= Usurper =

Illegitimate or controversial claimant to state power

A usurper is an illegitimate or controversial claimant to power, often but not always in a monarchy. In other words, one who takes the power of a country, city, or established region for oneself, without any formal or legal right to claim it as one's own. Usurpers can rise to power in a region by often unexpected physical force such as via a coup d'état, as well as through political influence and deceit.

==Etymology==

The word originally came from the Latin word usurpare (“to seize", "to take forcefully" or "to use”).

==Politics==

The ancient Greeks had their own conception of what usurpers were, calling them tyrants. In the ancient Greek usage, a tyrant (tyrannos/τύραννος in Greek) was an individual who rose to power via unconstitutional or illegitimate means, usually not being an heir to an existing throne. Such individuals were perceived negatively by political philosophers such as Socrates, Plato and Aristotle.

Usurpers often try to legitimize their position by claiming to be a descendant of a ruler that they may or may not be related to. According to Herodotus, this was done by someone impersonating Smerdis in order to seize the throne of Cyrus the Great after his death.

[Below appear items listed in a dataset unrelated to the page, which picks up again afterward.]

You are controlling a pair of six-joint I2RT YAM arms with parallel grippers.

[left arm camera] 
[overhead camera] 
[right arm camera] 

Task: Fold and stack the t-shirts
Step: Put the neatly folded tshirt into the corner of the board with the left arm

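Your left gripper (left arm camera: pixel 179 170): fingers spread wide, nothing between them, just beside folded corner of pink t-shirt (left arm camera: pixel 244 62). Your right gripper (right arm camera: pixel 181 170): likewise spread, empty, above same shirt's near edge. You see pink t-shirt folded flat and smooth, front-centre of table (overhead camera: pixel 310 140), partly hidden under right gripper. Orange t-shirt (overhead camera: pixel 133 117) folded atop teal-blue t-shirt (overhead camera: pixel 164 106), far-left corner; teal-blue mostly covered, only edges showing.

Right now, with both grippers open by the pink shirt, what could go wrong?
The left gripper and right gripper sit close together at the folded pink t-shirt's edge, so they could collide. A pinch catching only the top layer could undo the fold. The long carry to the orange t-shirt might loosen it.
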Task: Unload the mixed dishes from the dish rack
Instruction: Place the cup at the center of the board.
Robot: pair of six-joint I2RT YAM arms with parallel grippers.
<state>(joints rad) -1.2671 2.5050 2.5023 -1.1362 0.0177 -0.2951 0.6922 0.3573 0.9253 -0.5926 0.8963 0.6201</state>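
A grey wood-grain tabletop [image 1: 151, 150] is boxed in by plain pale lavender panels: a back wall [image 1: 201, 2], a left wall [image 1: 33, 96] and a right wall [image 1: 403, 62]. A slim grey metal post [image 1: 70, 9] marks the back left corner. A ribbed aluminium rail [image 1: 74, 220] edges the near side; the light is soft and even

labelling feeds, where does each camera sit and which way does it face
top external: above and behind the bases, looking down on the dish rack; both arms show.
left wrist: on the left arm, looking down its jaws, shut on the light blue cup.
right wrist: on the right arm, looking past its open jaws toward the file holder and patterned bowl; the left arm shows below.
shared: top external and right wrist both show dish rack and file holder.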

The concept of usurpation played a huge role in the governance of monarchies, often carrying disdain to those who have been accused of it. Lengthy advice was given to potential and actual usurpers by the political philosopher Niccolo Machiavelli in his book The Prince. Methods discussed were pertinent to the establishment of a more secure principality for the ruler, which Machiavelli stated would require evil to be done at some point.